While no one should question the sincerity of writer-director-star Demetri Martin or his movie loosely inspired by the experience of losing his father at the age of 20, it plays out like the warmed-over leftovers of “Garden State,” 13 years too late.
Zach Braff’s 2004 movie might today seem like a hopelessly dated and out-of-touch privileged white man’s lament, but the restrained quirky sensibility and indie rock soundtrack indelibly shaped the coming-of-age American independent subgenre of the period.
Martin goes all-in on the Woody Allen-like aesthetic and his movie submerges in clichés. These range from the comedian’s trademark simple line drawings, which are invested with forced levels of significance, to the feel-good aphorisms dotting the narration; the evocations of the protagonist’s withdrawn emotional state; and the magical love interest who swoops in to give him a measure of hope and contentment.
Martin plays the title character, an artist coping with the death of his mother, his father’s (Kevin Kline) subsequent decision to sell his family home and his dead-end professional life in New York City.
Circumstances show signs of shifting after Dean makes the impromptu decision to visit Los Angeles, where he meets Nicky (Gillian Jacobs), who has a kind heart and a winning smile and takes a liking to the shaggy-haired loner.

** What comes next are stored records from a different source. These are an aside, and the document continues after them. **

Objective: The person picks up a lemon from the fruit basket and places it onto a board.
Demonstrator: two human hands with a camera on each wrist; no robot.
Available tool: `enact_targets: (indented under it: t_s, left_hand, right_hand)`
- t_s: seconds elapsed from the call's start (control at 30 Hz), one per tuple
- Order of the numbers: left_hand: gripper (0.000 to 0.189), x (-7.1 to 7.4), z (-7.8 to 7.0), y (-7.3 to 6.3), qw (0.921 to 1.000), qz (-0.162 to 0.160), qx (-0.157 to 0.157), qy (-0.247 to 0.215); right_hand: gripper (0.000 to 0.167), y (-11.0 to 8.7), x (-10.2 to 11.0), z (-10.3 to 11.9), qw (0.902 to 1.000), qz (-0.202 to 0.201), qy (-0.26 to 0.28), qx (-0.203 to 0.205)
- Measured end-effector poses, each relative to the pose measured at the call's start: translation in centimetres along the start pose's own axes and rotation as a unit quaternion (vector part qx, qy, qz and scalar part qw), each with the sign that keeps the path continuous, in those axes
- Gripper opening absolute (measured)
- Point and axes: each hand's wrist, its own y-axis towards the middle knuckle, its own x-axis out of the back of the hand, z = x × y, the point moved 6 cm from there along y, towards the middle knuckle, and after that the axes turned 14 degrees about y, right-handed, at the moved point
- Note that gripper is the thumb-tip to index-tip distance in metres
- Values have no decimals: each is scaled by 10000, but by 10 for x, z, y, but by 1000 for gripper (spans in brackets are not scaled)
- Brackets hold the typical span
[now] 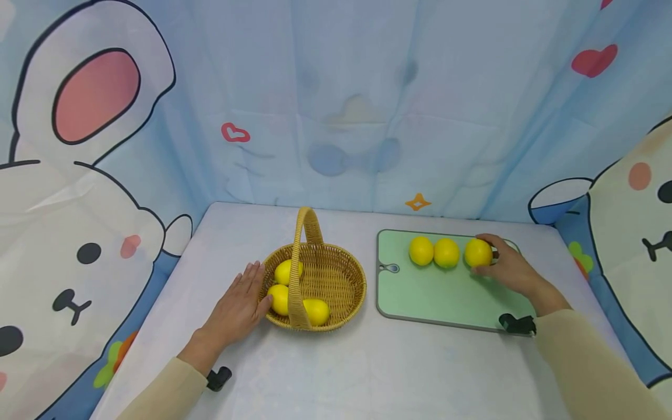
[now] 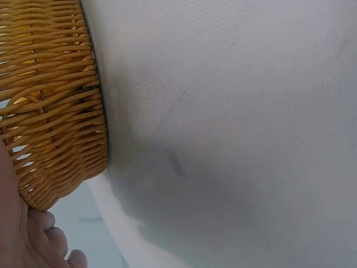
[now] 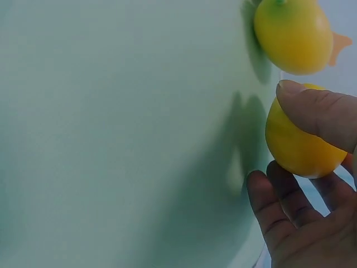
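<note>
Near the right end of the green cutting board [image 1: 430, 294], my right hand [image 1: 506, 265] pinches a yellow lemon [image 1: 478, 253] between thumb and fingers. In the right wrist view the thumb lies across the held lemon [image 3: 304, 137], with fingers beneath and behind it. Two other lemons [image 1: 446, 253] sit side by side on the board, left of the held one. My left hand [image 1: 236, 306] rests against the left side of the wicker basket [image 1: 336, 280], fingers straight and thumb at the rim. Three lemons [image 1: 317, 312] lie in the basket's left and front part.
The basket's tall arched handle [image 1: 307, 224] stands upright across its middle. Both basket and board stand on a white-covered table [image 1: 367, 367]. A blue cartoon-print curtain [image 1: 357, 87] hangs behind and at both sides.
</note>
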Motion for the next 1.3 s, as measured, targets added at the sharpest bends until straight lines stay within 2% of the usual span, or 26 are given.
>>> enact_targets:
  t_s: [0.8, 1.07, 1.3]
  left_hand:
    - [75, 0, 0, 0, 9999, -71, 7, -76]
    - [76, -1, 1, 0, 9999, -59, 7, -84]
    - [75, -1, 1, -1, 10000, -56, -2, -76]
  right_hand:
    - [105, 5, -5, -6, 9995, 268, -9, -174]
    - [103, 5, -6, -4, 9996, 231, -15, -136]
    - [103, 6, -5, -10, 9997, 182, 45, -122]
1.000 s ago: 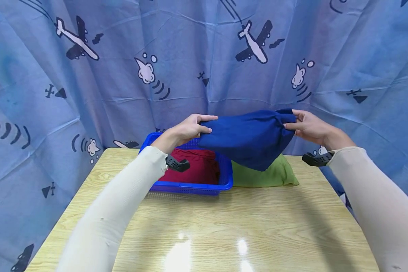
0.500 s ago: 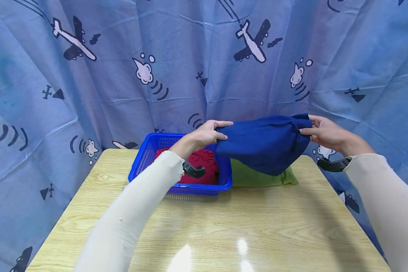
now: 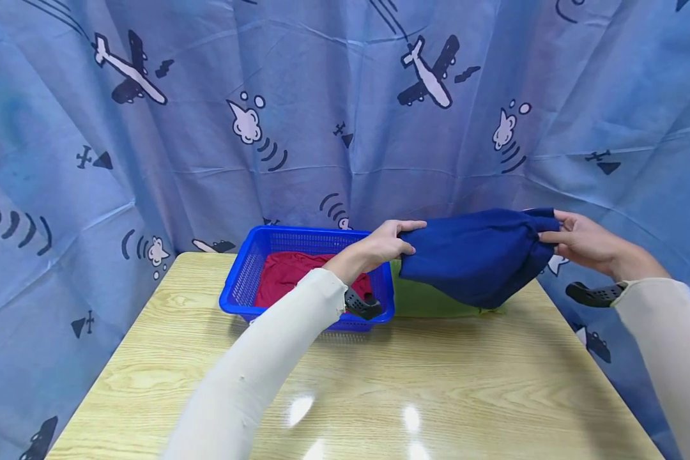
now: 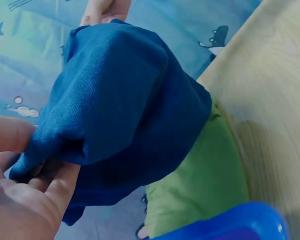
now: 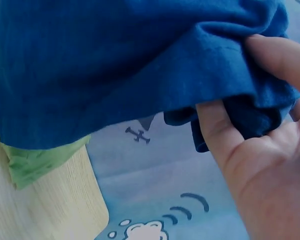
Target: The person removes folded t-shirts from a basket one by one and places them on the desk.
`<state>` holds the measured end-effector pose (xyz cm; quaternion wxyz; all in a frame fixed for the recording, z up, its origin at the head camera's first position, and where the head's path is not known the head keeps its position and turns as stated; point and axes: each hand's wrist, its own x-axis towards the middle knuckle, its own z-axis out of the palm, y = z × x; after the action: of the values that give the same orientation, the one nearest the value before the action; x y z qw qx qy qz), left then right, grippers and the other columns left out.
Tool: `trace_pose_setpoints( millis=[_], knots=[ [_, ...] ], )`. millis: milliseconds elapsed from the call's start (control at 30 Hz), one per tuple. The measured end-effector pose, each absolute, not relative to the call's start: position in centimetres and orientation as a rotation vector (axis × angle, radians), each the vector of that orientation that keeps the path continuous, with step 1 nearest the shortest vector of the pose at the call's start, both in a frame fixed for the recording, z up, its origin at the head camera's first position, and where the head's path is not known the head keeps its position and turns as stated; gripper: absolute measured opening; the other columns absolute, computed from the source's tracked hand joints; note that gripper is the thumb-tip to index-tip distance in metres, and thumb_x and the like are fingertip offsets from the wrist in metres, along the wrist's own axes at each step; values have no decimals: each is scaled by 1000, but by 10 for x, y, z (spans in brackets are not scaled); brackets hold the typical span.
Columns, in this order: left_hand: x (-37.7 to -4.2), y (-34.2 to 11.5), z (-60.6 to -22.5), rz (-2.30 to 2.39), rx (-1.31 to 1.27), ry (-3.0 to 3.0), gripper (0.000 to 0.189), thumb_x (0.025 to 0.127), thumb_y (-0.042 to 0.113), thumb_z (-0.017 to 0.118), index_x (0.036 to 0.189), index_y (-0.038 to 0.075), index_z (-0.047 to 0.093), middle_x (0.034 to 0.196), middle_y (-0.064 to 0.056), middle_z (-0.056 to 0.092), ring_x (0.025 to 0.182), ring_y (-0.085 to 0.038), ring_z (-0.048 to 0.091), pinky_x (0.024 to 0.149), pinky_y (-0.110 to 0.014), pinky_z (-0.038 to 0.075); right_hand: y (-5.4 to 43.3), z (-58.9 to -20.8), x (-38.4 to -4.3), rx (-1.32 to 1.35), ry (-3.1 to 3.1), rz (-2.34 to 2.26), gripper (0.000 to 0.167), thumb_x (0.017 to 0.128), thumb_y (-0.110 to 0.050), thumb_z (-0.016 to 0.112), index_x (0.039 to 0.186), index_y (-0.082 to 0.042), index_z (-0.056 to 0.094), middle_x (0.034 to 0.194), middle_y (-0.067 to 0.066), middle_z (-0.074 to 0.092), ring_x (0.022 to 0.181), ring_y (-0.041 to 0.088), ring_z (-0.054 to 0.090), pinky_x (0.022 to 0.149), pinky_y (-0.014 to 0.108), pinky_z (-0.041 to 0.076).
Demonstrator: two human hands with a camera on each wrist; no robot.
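Note:
A dark blue cloth (image 3: 477, 255) is stretched between both hands above the table. My left hand (image 3: 382, 246) pinches its left end between thumb and fingers; the left wrist view shows the cloth (image 4: 125, 100) bunched there. At the other end my right hand (image 3: 589, 243) grips gathered folds, with the thumb on top and fingers beneath in the right wrist view. Below the cloth lies a green cloth item (image 3: 437, 300), partly covered from view. Left of it stands a blue plastic basket (image 3: 238, 281) holding dark red cloth (image 3: 287, 271); my left forearm crosses over its right part.
The wooden table (image 3: 437, 383) reaches toward me, with its right edge under the right forearm. A blue curtain (image 3: 322, 115) printed with airplanes hangs directly behind and along the sides. The basket's right wall touches or nearly touches the green item.
Both hands have moved right and slightly lower, carrying the blue cloth away from the basket and over the green item. More of the basket now shows.

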<state>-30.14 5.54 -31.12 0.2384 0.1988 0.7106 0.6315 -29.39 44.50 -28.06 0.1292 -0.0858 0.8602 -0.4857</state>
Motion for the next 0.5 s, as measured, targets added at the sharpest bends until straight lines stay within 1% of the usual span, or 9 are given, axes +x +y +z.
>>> trace_pose_setpoints(
  millis=[67,233,300,367,500],
  knots=[
    [-300,60,-314,1732,539,1943,68,95,-14,49,155,17,43,160,-11,42,142,-27,48,113,-44,46,449,-283,-293,-248,2495,-1441,41,106,-13,50,132,-44,45,113,-30,66,97,-3,64,83,17,54],
    [-296,73,-321,1740,529,1954,68,95,-14,50,155,17,44,160,-13,42,143,-27,47,113,-43,45,460,-288,-291,-268,2468,-1495,46,106,-7,49,125,-48,50,112,-27,69,94,-1,66,82,17,54],
    [-294,79,-325,1742,523,1959,69,94,-15,50,154,18,45,158,-13,45,142,-26,48,113,-42,46,465,-290,-290,-272,2459,-1504,45,105,-5,49,124,-46,52,112,-26,70,96,-1,67,83,16,53],
    [-292,85,-330,1736,518,1969,70,93,-15,51,154,19,46,157,-12,46,141,-26,49,111,-40,46,471,-293,-289,-260,2471,-1493,45,105,-4,49,122,-46,52,110,-25,70,95,-1,67,81,16,53],
    [-287,97,-339,1734,516,1937,72,92,-17,51,153,20,46,159,-11,44,143,-25,48,111,-38,46,484,-300,-285,-250,2479,-1467,47,105,-3,48,125,-46,51,112,-28,68,98,-3,66,80,14,52]
  ],
)
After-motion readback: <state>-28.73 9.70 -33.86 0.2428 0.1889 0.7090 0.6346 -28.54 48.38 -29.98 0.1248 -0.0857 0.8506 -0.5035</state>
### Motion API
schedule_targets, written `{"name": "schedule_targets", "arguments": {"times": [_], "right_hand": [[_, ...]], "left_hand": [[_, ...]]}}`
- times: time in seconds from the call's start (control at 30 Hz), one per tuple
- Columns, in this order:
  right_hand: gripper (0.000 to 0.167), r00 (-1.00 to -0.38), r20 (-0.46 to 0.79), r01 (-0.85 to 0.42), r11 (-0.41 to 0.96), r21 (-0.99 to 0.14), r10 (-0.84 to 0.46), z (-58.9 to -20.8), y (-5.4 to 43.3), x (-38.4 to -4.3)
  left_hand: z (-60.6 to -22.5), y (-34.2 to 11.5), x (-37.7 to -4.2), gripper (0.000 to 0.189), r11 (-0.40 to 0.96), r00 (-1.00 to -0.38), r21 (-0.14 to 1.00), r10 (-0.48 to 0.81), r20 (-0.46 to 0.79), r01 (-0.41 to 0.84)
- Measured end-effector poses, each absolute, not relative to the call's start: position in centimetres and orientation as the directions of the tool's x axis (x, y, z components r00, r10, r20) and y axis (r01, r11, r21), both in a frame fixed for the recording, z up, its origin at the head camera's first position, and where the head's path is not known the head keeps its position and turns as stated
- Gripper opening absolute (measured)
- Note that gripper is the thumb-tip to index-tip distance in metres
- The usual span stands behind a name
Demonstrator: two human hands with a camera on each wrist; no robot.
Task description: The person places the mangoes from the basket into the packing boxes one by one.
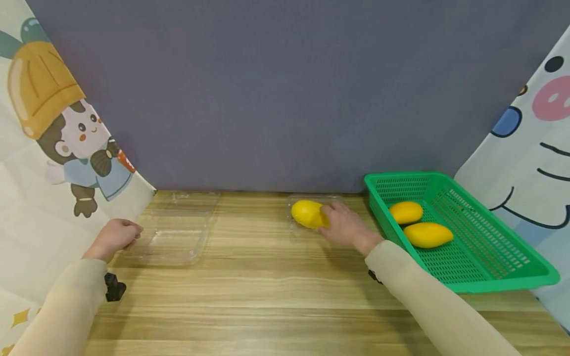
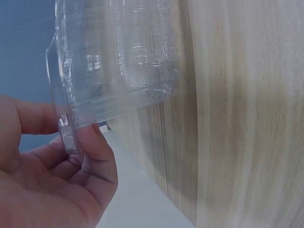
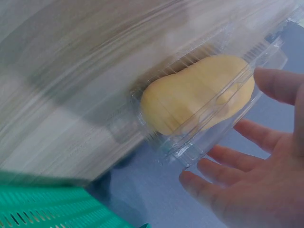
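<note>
In the left wrist view, my left hand (image 2: pixel 61 161) pinches the rim of a clear plastic container (image 2: pixel 142 76) between thumb and fingers. That container (image 1: pixel 175 242) sits at the left side of the table, with nothing visible inside. A second clear container (image 3: pixel 190 147), smaller in the head view, stands at the back, right of the middle. A yellow mango (image 1: pixel 307 213) lies in it and shows through the clear plastic in the right wrist view. My right hand (image 1: pixel 345 225) is at this container's right side, thumb and fingers spread, fingertips right at its edge.
A green slotted basket (image 1: pixel 503 286) stands on the right of the wooden table (image 1: pixel 258 301), holding two more yellow mangoes (image 1: pixel 428 235). A grey panel (image 1: pixel 267 99) rises behind the table. Printed cartoon sheets hang at the left and right.
</note>
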State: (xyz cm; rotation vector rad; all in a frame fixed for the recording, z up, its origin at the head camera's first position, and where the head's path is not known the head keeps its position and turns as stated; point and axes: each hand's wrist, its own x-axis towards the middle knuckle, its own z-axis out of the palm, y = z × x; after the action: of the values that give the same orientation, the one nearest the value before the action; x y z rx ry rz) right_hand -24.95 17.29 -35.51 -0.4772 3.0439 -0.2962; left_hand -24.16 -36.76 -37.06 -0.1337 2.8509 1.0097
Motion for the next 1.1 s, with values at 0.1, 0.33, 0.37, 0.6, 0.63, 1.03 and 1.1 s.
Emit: {"name": "schedule_targets", "arguments": {"times": [0.1, 0.33, 0.37, 0.6, 0.63, 1.03, 1.1], "right_hand": [[0.063, -0.95, -0.011, -0.305, 0.934, -0.187, -0.312, -35.4, 17.5, -25.0], [0.066, -0.95, -0.011, -0.304, 0.931, -0.201, -0.312, -35.0, 17.5, -25.1], [0.067, -0.951, -0.011, -0.299, 0.932, -0.205, -0.308, -34.9, 17.5, -25.1], [0.063, -0.949, 0.004, -0.311, 0.931, -0.189, -0.316, -34.1, 17.8, -25.0], [0.062, -0.948, 0.004, -0.312, 0.931, -0.186, -0.317, -33.9, 17.9, -24.9], [0.061, -0.956, 0.009, -0.286, 0.928, -0.238, -0.292, -32.0, 20.5, -24.9], [0.061, -0.955, 0.021, -0.293, 0.927, -0.234, -0.297, -31.8, 20.9, -24.9]], "left_hand": [[-37.3, -36.8, -24.3, 0.035, 0.734, -0.985, 0.662, -0.058, -0.163, -0.153], [-37.4, -36.1, -24.3, 0.031, 0.689, -0.977, 0.698, -0.076, -0.198, -0.195], [-37.4, -35.9, -24.3, 0.03, 0.685, -0.977, 0.701, -0.075, -0.201, -0.197], [-37.5, -34.6, -24.3, 0.026, 0.692, -0.98, 0.7, -0.064, -0.187, -0.179], [-37.5, -34.5, -24.4, 0.026, 0.691, -0.981, 0.701, -0.063, -0.186, -0.177], [-37.8, -33.6, -24.5, 0.032, 0.652, -0.978, 0.736, -0.043, -0.205, -0.183], [-37.9, -33.5, -24.5, 0.035, 0.648, -0.978, 0.74, -0.039, -0.205, -0.181]]}}
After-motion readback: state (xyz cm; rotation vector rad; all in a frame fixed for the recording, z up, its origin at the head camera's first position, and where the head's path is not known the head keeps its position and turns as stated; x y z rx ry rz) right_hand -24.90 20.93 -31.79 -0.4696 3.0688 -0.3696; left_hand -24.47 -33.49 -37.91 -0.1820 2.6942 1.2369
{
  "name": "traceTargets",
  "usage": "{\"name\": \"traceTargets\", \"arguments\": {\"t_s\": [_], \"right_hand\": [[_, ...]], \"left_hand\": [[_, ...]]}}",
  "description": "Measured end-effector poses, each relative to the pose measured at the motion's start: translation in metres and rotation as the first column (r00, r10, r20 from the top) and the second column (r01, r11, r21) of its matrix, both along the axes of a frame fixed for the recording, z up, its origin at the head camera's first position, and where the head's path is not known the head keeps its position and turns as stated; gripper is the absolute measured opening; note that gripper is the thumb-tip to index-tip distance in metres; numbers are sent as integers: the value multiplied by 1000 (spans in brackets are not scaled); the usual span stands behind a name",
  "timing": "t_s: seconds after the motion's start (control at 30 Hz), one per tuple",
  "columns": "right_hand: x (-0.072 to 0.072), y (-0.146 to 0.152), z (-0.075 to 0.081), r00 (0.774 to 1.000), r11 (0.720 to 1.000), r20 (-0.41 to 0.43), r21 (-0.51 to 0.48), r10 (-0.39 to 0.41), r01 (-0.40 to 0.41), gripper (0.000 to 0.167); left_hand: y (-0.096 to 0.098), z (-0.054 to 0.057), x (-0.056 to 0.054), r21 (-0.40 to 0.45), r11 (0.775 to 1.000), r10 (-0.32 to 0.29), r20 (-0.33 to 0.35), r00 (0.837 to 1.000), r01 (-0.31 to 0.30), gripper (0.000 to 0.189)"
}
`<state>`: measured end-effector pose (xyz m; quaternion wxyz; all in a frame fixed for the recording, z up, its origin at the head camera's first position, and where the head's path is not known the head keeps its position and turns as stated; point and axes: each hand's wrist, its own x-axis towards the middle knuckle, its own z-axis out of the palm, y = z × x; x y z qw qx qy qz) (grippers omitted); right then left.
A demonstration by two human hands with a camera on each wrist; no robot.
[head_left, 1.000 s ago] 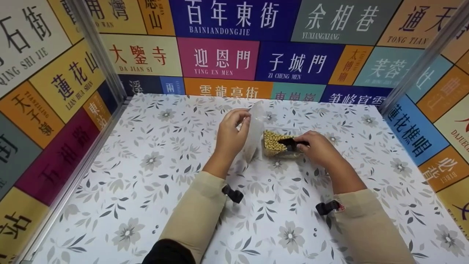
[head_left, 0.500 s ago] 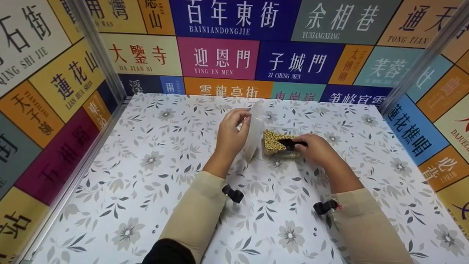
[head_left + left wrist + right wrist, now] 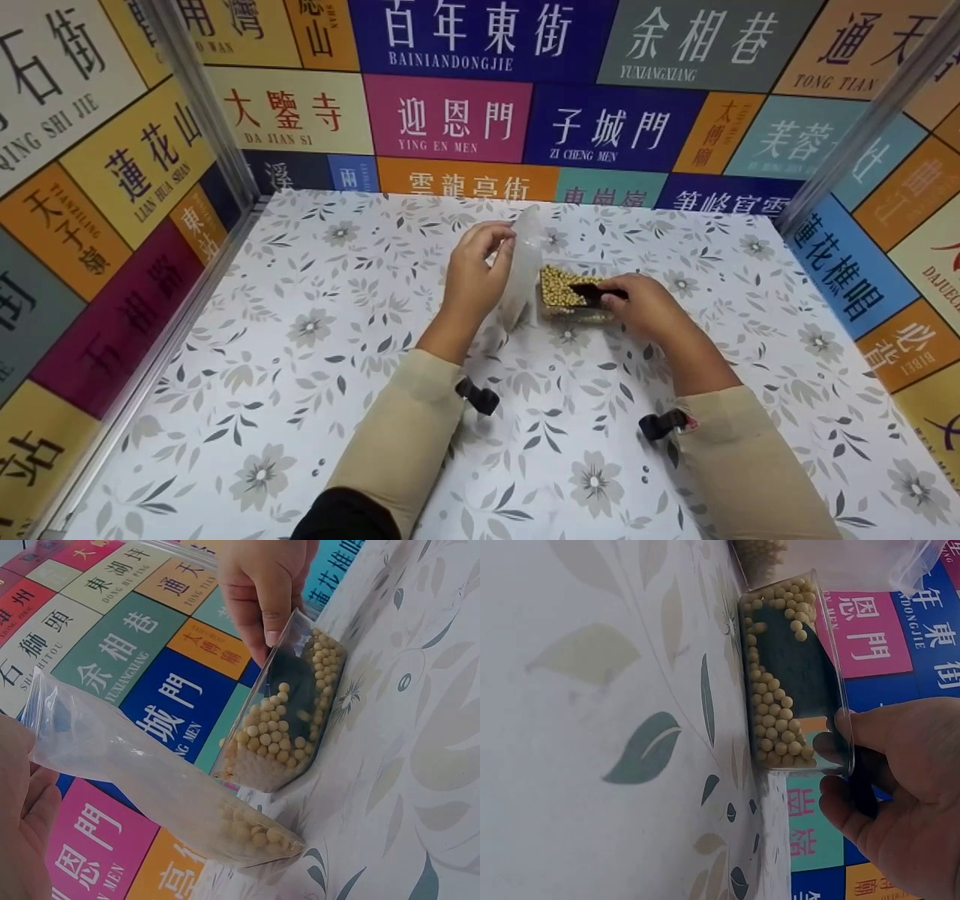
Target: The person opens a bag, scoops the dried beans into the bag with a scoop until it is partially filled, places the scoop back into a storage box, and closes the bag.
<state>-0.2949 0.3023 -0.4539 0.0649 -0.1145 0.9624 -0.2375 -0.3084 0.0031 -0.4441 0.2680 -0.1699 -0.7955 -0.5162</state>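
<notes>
My left hand (image 3: 474, 270) pinches the upper edge of a clear plastic bag (image 3: 523, 262), which stands upright on the cloth. Some soybeans (image 3: 259, 832) lie in the bag's bottom corner, seen in the left wrist view. Just right of the bag is a clear rectangular box (image 3: 577, 316) holding many soybeans (image 3: 558, 283). Between thumb and fingers, my right hand (image 3: 651, 304) grips the handle of a black scoop (image 3: 587, 294). Its blade (image 3: 802, 671) is inside the box, partly sunk among the beans, as the right wrist view shows.
A white cloth (image 3: 300, 405) with grey flowers and leaves covers the table. Colourful panels with Chinese lettering (image 3: 450, 120) rise at the back and both sides, with metal posts (image 3: 217, 112) at the corners. Both sleeves carry a black strap (image 3: 477, 396) near the wrist.
My right hand has moved slightly left, and the scoop is pushed further into the beans and lies flatter. The left hand and the bag stay where they were.
</notes>
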Motion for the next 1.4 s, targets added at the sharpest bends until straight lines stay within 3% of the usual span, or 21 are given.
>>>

It all plays out in painstakingly milquetoast fashion. The presence of Kline, who captures the sadness and disorientation of massive loss with the sort of engaging subtle notes that escape Martin, and a winningly understated vision of the California metropolis, are the only points keeping “Dean” from the dregs of whimsical indie malaise.
There is no hard and fast rule against making movies like this in 2017, but this one simply feels out of touch.
It skates on the surface of profundity without actually offering much beyond simplistic sentiments about dislocation and finding oneself. The filmmaker makes no real effort to locate Dean’s story in any sort of larger context or to acknowledge the fact that the story of the angst-ridden straight white male made to feel better about himself, as conveyed in this form, is about the oldest and most tired one around.